• [Activity]:
Your output should be the lines of the entries below, exactly, from the first one through the line that holds "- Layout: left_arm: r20".

(Stored items)
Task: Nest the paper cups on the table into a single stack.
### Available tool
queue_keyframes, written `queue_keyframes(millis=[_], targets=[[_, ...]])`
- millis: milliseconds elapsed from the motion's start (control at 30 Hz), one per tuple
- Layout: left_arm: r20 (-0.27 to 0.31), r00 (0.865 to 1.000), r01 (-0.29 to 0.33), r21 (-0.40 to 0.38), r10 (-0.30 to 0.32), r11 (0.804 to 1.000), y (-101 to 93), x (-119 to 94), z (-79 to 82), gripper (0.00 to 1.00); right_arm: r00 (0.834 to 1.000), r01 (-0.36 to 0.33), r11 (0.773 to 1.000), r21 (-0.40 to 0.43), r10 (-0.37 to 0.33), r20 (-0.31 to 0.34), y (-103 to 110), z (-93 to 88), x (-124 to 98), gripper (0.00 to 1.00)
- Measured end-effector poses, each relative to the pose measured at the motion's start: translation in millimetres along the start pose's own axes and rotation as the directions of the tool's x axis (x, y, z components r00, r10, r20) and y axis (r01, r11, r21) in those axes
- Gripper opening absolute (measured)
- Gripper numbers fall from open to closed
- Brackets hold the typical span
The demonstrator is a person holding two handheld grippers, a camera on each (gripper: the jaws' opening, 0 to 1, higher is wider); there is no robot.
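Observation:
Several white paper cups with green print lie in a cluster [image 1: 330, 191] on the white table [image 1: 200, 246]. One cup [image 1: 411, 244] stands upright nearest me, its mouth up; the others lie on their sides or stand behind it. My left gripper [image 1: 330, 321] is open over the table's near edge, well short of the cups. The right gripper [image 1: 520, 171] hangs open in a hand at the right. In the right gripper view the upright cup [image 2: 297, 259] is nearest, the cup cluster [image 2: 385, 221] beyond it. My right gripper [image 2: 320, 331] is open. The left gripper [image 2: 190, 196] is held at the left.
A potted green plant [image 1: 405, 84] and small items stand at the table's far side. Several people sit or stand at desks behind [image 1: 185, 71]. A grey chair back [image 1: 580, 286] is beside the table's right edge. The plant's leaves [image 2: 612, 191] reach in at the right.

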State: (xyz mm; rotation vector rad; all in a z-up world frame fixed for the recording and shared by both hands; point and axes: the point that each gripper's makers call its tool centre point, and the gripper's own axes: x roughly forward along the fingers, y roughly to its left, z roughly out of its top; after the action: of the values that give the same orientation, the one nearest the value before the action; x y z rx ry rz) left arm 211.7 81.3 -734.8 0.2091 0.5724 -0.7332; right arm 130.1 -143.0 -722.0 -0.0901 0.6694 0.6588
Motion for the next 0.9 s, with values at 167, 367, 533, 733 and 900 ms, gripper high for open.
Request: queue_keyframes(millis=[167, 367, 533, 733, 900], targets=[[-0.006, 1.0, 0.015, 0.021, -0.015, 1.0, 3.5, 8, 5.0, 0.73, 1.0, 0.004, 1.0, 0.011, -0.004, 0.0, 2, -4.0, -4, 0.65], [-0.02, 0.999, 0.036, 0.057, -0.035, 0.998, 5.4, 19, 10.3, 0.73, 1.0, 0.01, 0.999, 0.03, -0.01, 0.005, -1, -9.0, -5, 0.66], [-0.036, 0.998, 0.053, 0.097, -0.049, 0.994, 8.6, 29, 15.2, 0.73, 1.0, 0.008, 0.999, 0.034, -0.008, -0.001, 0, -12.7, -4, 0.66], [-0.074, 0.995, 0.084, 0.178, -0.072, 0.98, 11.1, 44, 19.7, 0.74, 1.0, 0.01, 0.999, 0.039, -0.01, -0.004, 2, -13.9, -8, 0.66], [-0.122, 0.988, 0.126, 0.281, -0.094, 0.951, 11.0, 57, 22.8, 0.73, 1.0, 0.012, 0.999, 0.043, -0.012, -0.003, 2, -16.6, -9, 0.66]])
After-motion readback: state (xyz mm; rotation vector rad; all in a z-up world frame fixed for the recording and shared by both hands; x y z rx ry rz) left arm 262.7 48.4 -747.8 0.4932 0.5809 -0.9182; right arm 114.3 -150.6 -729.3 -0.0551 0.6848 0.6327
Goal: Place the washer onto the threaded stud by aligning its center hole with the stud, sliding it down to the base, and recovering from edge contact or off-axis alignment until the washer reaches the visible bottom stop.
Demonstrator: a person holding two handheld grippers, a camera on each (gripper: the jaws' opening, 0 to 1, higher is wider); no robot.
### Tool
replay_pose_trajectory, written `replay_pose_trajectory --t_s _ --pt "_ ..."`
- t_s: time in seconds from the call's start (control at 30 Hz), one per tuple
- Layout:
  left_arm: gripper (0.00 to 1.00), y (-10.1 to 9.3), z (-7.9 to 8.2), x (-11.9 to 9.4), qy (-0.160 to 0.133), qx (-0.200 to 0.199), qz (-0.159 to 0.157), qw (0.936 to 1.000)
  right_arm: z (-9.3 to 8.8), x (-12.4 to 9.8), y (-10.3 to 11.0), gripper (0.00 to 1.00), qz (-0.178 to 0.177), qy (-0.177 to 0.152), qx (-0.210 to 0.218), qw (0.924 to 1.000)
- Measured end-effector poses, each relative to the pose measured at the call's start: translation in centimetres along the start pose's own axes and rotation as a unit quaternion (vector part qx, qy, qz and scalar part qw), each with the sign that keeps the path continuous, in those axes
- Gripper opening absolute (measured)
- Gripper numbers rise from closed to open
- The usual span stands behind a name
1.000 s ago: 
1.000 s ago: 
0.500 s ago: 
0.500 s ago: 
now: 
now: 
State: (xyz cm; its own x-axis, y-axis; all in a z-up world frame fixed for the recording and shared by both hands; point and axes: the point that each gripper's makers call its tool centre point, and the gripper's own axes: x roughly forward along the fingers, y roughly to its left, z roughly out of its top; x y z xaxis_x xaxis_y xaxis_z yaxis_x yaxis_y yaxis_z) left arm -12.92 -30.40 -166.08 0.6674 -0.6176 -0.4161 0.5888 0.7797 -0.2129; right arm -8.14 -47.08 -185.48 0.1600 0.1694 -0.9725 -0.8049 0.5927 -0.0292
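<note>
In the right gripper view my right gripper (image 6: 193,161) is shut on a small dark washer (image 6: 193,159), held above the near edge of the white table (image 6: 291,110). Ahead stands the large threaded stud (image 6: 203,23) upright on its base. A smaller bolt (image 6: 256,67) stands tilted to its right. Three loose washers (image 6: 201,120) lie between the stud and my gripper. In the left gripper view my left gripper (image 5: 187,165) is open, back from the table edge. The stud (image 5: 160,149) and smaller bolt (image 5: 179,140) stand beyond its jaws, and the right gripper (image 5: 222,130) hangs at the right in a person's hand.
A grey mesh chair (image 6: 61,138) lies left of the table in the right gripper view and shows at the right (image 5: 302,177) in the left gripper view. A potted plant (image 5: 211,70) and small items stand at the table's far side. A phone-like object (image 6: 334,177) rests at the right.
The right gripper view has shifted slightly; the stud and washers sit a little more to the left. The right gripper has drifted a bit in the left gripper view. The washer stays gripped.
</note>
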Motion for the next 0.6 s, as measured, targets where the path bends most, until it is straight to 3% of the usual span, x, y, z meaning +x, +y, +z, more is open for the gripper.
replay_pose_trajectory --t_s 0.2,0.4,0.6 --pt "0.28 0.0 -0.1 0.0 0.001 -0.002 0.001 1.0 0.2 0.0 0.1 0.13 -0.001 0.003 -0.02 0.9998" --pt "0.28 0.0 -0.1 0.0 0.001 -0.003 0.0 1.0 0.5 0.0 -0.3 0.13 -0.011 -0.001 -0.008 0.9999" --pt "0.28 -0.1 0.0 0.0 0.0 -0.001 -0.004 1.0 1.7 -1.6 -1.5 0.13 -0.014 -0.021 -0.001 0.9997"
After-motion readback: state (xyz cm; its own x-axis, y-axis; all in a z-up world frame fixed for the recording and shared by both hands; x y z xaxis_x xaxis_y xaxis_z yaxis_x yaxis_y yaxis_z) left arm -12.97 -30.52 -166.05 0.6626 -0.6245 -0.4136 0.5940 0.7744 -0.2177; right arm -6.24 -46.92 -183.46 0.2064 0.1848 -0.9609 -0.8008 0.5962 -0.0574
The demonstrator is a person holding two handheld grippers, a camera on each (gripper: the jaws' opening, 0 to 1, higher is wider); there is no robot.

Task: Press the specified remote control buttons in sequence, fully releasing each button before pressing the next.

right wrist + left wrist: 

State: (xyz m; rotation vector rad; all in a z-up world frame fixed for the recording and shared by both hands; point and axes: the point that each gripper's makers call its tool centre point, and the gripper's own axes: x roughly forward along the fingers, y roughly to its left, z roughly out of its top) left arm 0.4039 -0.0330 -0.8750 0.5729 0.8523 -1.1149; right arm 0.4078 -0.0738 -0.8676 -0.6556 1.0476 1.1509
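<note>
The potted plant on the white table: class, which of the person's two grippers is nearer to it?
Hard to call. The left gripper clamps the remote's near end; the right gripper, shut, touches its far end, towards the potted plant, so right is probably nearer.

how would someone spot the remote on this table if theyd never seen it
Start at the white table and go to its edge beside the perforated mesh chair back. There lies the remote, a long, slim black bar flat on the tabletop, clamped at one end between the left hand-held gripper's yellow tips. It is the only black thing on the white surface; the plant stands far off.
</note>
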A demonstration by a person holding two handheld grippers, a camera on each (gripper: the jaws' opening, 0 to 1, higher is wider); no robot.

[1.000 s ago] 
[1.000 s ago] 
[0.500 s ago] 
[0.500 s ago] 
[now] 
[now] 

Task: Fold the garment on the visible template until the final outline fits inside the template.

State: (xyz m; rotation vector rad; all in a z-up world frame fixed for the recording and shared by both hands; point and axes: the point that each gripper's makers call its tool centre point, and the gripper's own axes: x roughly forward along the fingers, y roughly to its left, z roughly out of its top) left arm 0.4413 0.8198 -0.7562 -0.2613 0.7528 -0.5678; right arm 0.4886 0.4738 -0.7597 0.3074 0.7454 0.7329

• [Task response]:
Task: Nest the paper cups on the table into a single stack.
### Available tool
queue_keyframes, written `queue_keyframes(millis=[_], targets=[[_, ...]])`
- millis: milliseconds elapsed from the motion's start (control at 30 Hz), one per tuple
- Layout: left_arm: r20 (-0.27 to 0.31), r00 (0.865 to 1.000), r01 (-0.29 to 0.33), r21 (-0.40 to 0.38), r10 (-0.30 to 0.32), r11 (0.804 to 1.000), y (-101 to 93), x (-119 to 94), z (-79 to 82), gripper (0.00 to 1.00); right_arm: r00 (0.834 to 1.000), r01 (-0.36 to 0.33), r11 (0.773 to 1.000), r21 (-0.40 to 0.43), r10 (-0.37 to 0.33), r20 (-0.31 to 0.34), y (-103 to 110), z (-93 to 88), x (-124 to 98), gripper (0.00 to 1.00)

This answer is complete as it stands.